Echoes by NestSpace Design
Can togetherness be designed without erasing individuality? In Taipei, NestSpace Design answers this question through Echoes, a 200 square metre residence created by merging two adjoining apartments into one open, L shaped home.
The project began with a condition that was both generous and difficult. Combining the two apartments produced a larger domestic shell, yet it also left behind a dense grid of beams and columns. Structural elements appeared at nearly every threshold, interrupting what might otherwise have become a straightforward open plan. NestSpace Design treated this inherited complexity as the foundation of the project, developing a continuous curvilinear system that draws the ceiling, walls, columns, and cabinetry into one fluid spatial language.
The home is organised around family life. The living room occupies the side with the strongest natural light, while a coffee corner, reading nook, and lounge are placed across the public zone. Each family member is given a place to retreat to, while the plan remains visually and physically connected. At the centre, the kitchen and dining area form the heart of the residence. For this family, cooking together and gathering over meals are essential daily rituals, so the kitchen becomes the natural crossing point of the home, a place passed through, paused in, and returned to throughout the day.
The curved architectural system gives this openness its coherence. At the entrance, a floor to ceiling cylindrical volume introduces a sense of ceremony on arrival. Finished in decorative plaster and silvered ripple glass, it conceals storage and a mid height display shelf within its rounded form. The glass allows light and partial views to pass between the foyer and the public area, softening the transition into the home.
This language continues deeper into the apartment. A freestanding television wall volume, also wrapped in decorative plaster, marks the boundary between the living room and kitchen. Its curved edges echo the entrance column, linking the two ends of the home through a shared tactile quality. What might have been a series of structural interruptions becomes a sequence of softened architectural gestures, guiding movement from one zone to the next.
At the centre of the plan, a five metre island combines preparation counter and dining surface in a single monolithic piece. Natural stone in contrasting textures meets mirrored stainless steel, setting matte against polished, weight against reflection. The island carries the presence of a sculptural object, yet remains deeply practical, supporting the family’s most important shared activity.
The material palette is restrained, but not minimal in feeling. Apricot and dusted rose tones create a low chroma base that allows the space to recede gently around daily life. Within this quiet foundation, materiality brings depth. Hand applied decorative plaster, natural stone, soft textiles, stainless steel, hammered copper pendants, and herringbone timber flooring each contribute a distinct sensory quality. The palette stays consistent, while texture gives the home its richness.

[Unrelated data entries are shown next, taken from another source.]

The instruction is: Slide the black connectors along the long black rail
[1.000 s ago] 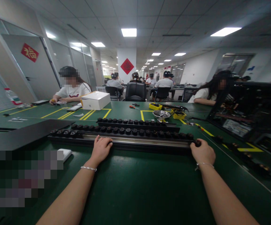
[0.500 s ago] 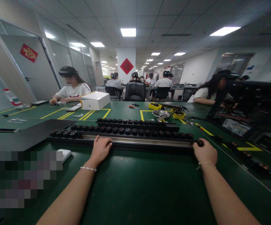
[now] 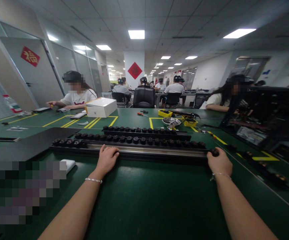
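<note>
1. Green desk [image 3: 144, 196] stretches from your 6 o'clock out past the rails, with yellow tape lines [image 3: 94, 122] on its farther part.
2. At 11 o'clock your left hand [image 3: 107, 159] lies over the front edge of the near rail [image 3: 149, 156], fingers bent and close together; you cannot tell from this view whether it grips.
3. At 1 o'clock your right hand [image 3: 220, 161] is clamped on a black round part [image 3: 214, 152] at the rail's right end.
4. That rail lies crosswise at your 12 o'clock, a bare metallic strip [image 3: 144, 149] running between your hands; round black pieces [image 3: 70, 143] sit at its left end.
5. Just behind it you have a row of similar pieces [image 3: 136, 140], then a shorter rail [image 3: 146, 133] carrying another row.
6. Toward your 10 o'clock lies a dark flat panel [image 3: 32, 143], with a small white item [image 3: 69, 165] nearer you.
7. Past the rails you see a metal bowl [image 3: 171, 122] and two yellow trays [image 3: 164, 114] toward 1, a white box [image 3: 102, 109] at 11 and an open black case [image 3: 264, 113] at 2.
8. Facing you at 11 sits a co-worker [image 3: 77, 96]; farther off, at 12, a black chair [image 3: 144, 97] stands before a pillar [image 3: 134, 56] with a red diamond sign [image 3: 135, 70].
</note>
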A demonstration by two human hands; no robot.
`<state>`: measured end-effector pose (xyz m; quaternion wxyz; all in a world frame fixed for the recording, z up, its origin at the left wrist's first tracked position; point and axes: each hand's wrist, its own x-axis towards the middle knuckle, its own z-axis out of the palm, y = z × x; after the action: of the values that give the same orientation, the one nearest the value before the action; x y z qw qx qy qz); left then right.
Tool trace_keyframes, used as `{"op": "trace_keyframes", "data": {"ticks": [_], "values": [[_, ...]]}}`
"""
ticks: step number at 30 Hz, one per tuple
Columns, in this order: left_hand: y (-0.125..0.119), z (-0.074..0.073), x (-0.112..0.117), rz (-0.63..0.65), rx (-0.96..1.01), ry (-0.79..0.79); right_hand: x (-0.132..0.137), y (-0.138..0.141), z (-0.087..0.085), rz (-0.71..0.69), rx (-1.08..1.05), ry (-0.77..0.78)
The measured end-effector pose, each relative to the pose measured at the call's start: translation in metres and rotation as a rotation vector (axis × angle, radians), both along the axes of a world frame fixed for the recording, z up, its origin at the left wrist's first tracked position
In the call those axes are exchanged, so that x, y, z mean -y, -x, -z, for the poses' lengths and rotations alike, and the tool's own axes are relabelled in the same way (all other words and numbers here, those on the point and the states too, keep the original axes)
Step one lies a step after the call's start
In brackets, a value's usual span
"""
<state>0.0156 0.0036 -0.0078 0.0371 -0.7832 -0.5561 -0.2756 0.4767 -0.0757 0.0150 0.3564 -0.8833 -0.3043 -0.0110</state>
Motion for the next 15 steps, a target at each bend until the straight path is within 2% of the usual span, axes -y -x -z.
{"op": "trace_keyframes", "data": {"ticks": [9,15], "values": [[-0.0001,-0.0016,0.0002,-0.004,0.008,0.014,-0.0007,-0.0057,0.0039,0.022,-0.006,-0.074],[0.0001,-0.0007,0.0,-0.002,0.009,0.0,0.0003,-0.0036,0.0017,0.038,-0.019,-0.057]]}}
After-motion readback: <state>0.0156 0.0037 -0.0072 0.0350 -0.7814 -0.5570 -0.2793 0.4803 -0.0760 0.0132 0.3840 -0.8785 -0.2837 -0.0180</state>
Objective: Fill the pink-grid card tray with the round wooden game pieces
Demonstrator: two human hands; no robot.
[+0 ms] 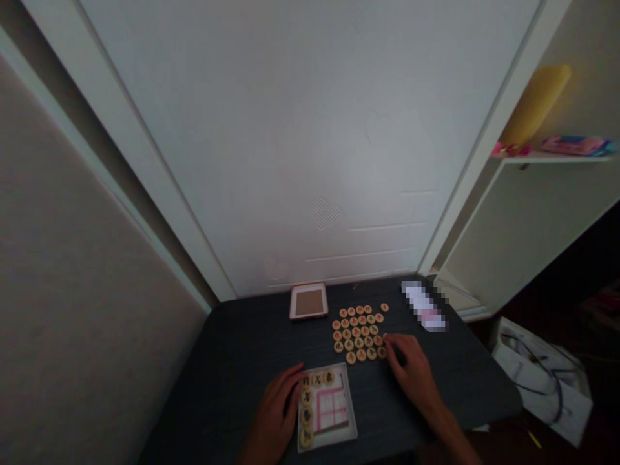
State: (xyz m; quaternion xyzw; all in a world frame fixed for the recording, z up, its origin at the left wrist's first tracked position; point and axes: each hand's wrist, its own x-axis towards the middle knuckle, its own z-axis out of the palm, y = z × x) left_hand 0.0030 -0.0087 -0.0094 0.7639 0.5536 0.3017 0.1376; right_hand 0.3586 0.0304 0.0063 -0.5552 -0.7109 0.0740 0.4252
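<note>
A cluster of several round wooden game pieces [359,332] with red and black characters lies on the dark table [232,361]. My right hand [411,369] rests beside the cluster's right edge, fingertips touching the nearest pieces, fingers curled. A small square white box [327,407] with pink grid lines sits near the front edge, with several pieces [310,400] lined along its top and left sides. My left hand [281,403] lies against the box's left side, fingers bent toward those pieces. Whether either hand holds a piece is hidden.
A square lid or tray [309,301] with a brown inside lies at the back of the table. A blurred-out flat item [425,307] lies at the back right. A white wall stands behind. A shelf [557,158] with a yellow roll [535,103] is on the right; a white bag [542,378] sits on the floor.
</note>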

Across the residence, repeated motifs create a quiet exchange between spaces. Geometric patterned tiles mark the foyer entry zone, then reappear as the shelf backing inside the arched display cabinet near the kitchen. The study, when opened through its steel framed sliding doors, reveals an arched bookcase that mirrors the arched display cabinet beside the dining area. These details do not announce themselves loudly. They connect the home through recognition, memory, and visual resonance.
Light adds another layer to the experience of the plan. During the day, different corners of the L shaped layout are touched by sunlight in turn, then return to softness. At night, artificial lighting draws the openness inward, giving the home a more intimate scale. The residence shifts with use, time, and presence, allowing individual activities to coexist within a shared domestic field.